WORK INSTRUCTIONS: Go through the records and show each line where the word "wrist" occurs.

RECORDS PROVIDED:
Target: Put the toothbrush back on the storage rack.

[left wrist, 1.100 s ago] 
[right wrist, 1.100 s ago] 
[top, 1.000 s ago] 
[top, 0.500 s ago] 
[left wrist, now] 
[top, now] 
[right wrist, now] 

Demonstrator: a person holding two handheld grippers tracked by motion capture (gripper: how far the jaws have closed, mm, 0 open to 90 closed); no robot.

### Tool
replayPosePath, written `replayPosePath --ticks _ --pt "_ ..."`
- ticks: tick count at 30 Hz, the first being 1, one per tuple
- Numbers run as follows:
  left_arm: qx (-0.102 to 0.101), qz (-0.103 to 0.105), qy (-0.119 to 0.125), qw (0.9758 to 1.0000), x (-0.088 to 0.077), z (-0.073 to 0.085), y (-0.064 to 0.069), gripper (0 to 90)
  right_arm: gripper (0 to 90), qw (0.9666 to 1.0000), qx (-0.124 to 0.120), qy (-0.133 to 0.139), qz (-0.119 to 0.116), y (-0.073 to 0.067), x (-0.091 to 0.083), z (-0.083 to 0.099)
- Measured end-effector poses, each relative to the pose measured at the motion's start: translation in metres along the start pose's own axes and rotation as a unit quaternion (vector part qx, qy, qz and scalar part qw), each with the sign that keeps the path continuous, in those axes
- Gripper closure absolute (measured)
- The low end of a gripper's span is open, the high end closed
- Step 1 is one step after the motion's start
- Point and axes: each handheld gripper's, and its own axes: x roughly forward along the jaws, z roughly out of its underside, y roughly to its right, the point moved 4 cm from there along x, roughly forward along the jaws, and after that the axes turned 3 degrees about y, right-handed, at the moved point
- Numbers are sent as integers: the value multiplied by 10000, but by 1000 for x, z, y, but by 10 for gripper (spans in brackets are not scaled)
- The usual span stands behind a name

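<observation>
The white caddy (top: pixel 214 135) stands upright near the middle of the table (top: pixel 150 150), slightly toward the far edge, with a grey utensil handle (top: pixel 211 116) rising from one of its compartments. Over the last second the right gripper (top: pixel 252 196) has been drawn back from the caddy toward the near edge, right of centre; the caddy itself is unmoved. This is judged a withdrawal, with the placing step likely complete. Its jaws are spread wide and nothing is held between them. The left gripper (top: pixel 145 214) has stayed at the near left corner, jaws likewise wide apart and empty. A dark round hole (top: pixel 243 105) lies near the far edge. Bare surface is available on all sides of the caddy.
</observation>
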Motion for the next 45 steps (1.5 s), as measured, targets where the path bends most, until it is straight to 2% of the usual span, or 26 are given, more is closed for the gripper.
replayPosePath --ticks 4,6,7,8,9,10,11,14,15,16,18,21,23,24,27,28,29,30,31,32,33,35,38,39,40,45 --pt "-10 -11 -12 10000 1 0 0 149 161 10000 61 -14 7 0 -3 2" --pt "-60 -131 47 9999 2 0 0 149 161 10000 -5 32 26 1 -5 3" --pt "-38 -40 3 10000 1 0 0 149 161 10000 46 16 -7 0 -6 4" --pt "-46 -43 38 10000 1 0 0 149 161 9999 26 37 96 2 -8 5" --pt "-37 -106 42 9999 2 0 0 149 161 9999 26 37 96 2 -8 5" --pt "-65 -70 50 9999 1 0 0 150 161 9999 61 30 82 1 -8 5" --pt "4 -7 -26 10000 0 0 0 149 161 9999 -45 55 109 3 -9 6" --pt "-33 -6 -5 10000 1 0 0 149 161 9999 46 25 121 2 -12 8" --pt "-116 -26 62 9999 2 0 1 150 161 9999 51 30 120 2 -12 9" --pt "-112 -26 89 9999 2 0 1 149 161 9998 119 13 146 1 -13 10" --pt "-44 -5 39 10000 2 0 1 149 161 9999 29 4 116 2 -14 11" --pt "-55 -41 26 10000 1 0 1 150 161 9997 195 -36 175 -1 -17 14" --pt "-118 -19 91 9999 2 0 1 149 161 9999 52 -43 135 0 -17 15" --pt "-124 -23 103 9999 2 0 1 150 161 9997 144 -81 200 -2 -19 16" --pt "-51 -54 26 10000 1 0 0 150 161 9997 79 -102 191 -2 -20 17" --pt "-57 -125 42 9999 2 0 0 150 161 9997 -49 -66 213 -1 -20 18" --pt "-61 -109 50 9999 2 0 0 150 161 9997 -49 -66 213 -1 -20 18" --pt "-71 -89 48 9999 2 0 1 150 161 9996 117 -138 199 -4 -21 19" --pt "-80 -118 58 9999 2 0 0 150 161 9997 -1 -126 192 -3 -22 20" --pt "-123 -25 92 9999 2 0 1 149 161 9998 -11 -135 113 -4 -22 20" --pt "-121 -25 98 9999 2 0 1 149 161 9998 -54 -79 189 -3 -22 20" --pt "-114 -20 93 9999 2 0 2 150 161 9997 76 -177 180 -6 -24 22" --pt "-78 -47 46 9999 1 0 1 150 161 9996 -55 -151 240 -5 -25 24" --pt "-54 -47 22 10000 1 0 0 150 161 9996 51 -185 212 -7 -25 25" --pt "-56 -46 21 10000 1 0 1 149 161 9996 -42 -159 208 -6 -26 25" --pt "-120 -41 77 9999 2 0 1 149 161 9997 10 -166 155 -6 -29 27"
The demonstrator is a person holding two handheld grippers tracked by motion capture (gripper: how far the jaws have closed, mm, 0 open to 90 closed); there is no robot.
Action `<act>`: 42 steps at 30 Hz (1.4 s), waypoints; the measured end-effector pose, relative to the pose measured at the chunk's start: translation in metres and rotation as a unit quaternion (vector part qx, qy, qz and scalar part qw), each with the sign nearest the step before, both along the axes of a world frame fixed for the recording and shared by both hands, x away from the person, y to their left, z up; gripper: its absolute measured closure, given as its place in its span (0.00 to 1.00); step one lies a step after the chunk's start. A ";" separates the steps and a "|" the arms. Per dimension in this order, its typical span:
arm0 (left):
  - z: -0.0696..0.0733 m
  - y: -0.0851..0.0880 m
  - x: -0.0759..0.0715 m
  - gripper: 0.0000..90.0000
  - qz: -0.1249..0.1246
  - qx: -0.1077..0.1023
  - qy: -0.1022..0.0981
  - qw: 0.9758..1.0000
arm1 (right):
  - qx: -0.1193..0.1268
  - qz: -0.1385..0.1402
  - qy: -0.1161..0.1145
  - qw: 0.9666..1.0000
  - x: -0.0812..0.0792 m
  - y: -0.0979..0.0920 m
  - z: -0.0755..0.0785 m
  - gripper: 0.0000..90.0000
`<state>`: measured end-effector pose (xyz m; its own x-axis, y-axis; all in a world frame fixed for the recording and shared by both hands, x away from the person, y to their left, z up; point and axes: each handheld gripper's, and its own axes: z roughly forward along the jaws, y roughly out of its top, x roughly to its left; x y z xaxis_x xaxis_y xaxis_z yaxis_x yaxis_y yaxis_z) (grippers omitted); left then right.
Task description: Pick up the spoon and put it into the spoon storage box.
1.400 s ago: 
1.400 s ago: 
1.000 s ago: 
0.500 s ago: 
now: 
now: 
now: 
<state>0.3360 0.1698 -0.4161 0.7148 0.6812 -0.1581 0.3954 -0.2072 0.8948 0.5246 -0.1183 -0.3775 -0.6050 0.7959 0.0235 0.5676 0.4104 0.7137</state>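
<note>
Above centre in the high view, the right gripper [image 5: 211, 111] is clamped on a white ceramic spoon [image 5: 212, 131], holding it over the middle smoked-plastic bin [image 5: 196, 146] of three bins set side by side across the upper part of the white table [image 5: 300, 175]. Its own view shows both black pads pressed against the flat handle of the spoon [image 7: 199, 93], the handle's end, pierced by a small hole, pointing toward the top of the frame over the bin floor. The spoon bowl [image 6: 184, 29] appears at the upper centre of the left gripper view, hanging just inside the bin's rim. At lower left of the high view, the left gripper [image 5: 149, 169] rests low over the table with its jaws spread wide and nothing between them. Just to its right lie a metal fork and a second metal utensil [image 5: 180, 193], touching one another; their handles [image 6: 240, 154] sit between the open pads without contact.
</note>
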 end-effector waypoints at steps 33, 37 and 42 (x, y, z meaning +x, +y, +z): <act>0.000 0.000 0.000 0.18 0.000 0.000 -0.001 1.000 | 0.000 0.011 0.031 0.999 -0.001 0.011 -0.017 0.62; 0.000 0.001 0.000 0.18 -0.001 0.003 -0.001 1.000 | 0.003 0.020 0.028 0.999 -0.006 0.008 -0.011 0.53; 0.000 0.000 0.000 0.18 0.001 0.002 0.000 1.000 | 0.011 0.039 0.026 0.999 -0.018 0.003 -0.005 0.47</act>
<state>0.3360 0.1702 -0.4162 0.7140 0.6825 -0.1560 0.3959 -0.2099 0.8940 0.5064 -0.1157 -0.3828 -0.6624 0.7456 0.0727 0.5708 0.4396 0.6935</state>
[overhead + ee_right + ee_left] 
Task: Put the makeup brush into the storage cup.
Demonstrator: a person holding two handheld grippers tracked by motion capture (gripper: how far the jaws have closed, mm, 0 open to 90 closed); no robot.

ANSWER BOX:
[left wrist, 1.100 s ago] 
[right wrist, 1.100 s ago] 
[left wrist, now] 
[right wrist, now] 

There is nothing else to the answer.